◆ **WHAT IS EXPECTED**:
Emit a verbatim copy of the lines below from the line with "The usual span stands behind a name" through the line with "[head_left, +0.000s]", excluding pictures and everything outside that range.
[Start of section]
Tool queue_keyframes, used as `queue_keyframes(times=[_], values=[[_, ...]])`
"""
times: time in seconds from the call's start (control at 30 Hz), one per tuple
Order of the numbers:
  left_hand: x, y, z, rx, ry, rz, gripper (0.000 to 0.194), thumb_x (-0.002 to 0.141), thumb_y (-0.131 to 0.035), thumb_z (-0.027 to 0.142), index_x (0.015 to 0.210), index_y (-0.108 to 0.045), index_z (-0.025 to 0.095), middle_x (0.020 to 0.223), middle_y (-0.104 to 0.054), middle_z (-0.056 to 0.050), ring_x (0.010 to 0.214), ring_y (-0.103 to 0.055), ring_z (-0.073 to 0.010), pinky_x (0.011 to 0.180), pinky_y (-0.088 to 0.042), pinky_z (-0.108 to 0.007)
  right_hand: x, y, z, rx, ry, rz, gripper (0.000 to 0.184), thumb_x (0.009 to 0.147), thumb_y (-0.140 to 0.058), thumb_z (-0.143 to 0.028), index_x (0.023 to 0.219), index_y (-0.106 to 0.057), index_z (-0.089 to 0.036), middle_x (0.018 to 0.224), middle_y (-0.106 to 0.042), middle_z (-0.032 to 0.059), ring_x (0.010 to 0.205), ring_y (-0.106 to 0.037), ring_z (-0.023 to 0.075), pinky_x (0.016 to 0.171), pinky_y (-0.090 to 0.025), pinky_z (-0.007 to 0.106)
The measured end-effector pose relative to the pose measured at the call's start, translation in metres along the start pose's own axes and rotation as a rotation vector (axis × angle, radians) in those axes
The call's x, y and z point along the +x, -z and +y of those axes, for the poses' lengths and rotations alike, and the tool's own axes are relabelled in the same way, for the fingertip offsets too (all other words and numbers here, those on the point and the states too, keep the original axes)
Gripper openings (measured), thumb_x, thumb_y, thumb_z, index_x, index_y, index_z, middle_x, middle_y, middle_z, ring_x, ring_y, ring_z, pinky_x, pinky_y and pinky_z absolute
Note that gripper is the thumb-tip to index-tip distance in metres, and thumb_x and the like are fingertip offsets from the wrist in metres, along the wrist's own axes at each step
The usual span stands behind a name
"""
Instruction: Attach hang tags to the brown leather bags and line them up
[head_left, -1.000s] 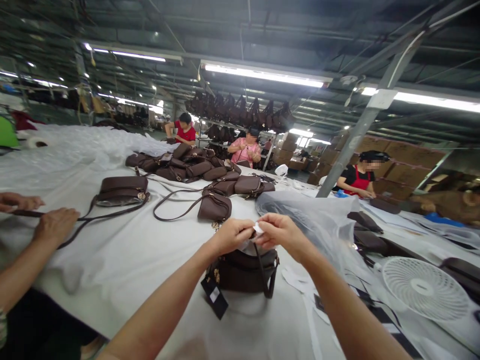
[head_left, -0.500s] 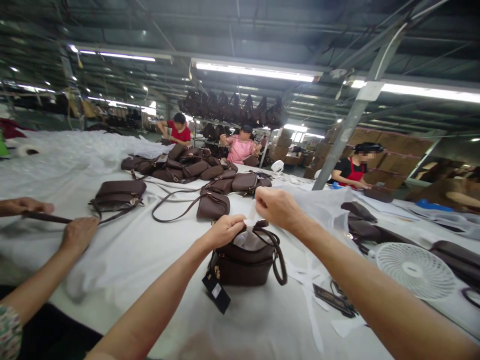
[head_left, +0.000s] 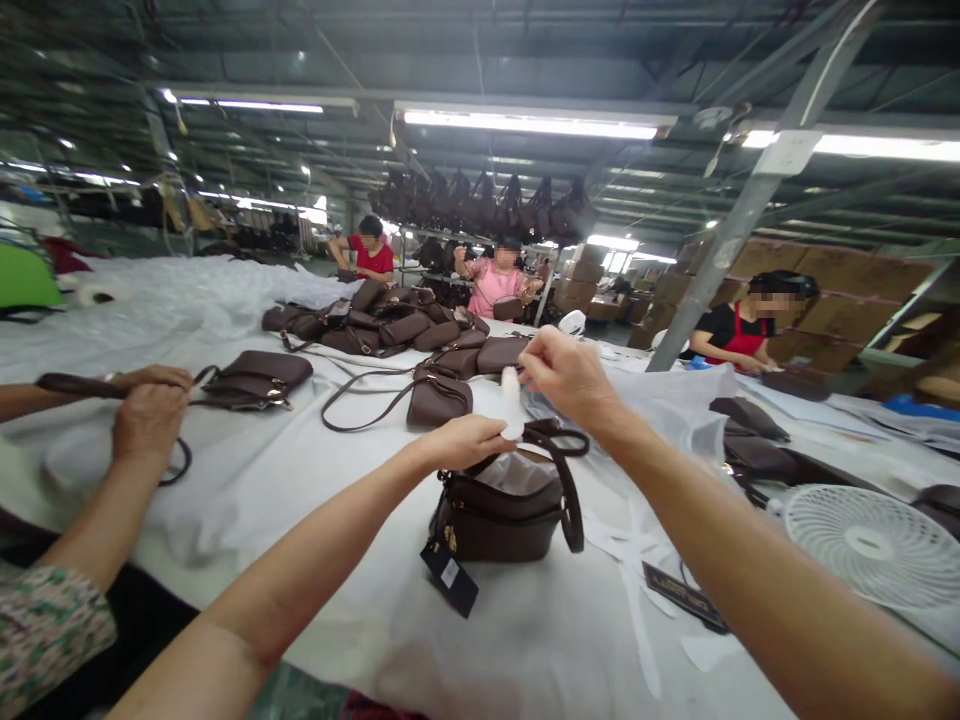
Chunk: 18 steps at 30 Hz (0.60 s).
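A dark brown handbag (head_left: 499, 528) stands upright on the white-covered table in front of me, its top open and white lining or stuffing (head_left: 525, 474) showing inside. From its left side hangs a black tag (head_left: 450, 580); a looped strap (head_left: 570, 490) arches at its right. Over the bag's mouth, my left hand (head_left: 469, 442) is closed, fingertips pinching the lower end of a thin white strip (head_left: 512, 402). Higher and to the right, my right hand (head_left: 566, 375) pinches at the strip's upper end. Whether the left fingers also grip the bag's edge is hidden.
A co-worker's hands (head_left: 150, 410) hold a strap at left, beside another brown bag (head_left: 259, 380). Brown bags (head_left: 390, 325) are piled ahead. At right are a white fan (head_left: 870, 545), a black tag (head_left: 682, 595) and paper scraps. A slanted metal post (head_left: 720, 250) rises behind.
The white strip now stretches upward between my hands, clear of the bag's mouth. My right hand sits a little higher. At left, the co-worker's hands have come together on the strap.
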<state>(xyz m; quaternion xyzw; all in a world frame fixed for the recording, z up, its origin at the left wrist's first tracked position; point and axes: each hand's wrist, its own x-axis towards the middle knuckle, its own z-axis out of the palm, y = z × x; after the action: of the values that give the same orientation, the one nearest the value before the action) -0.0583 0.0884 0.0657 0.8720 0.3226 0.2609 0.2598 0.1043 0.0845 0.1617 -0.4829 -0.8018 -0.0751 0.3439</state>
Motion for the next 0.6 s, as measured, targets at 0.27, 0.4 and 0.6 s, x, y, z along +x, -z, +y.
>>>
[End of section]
◆ **RESPONSE TO THE EXERCISE**:
The usual span stands behind a name
"""
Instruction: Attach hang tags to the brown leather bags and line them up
[head_left, -1.000s] 
[head_left, -0.500s] 
[head_left, +0.000s] 

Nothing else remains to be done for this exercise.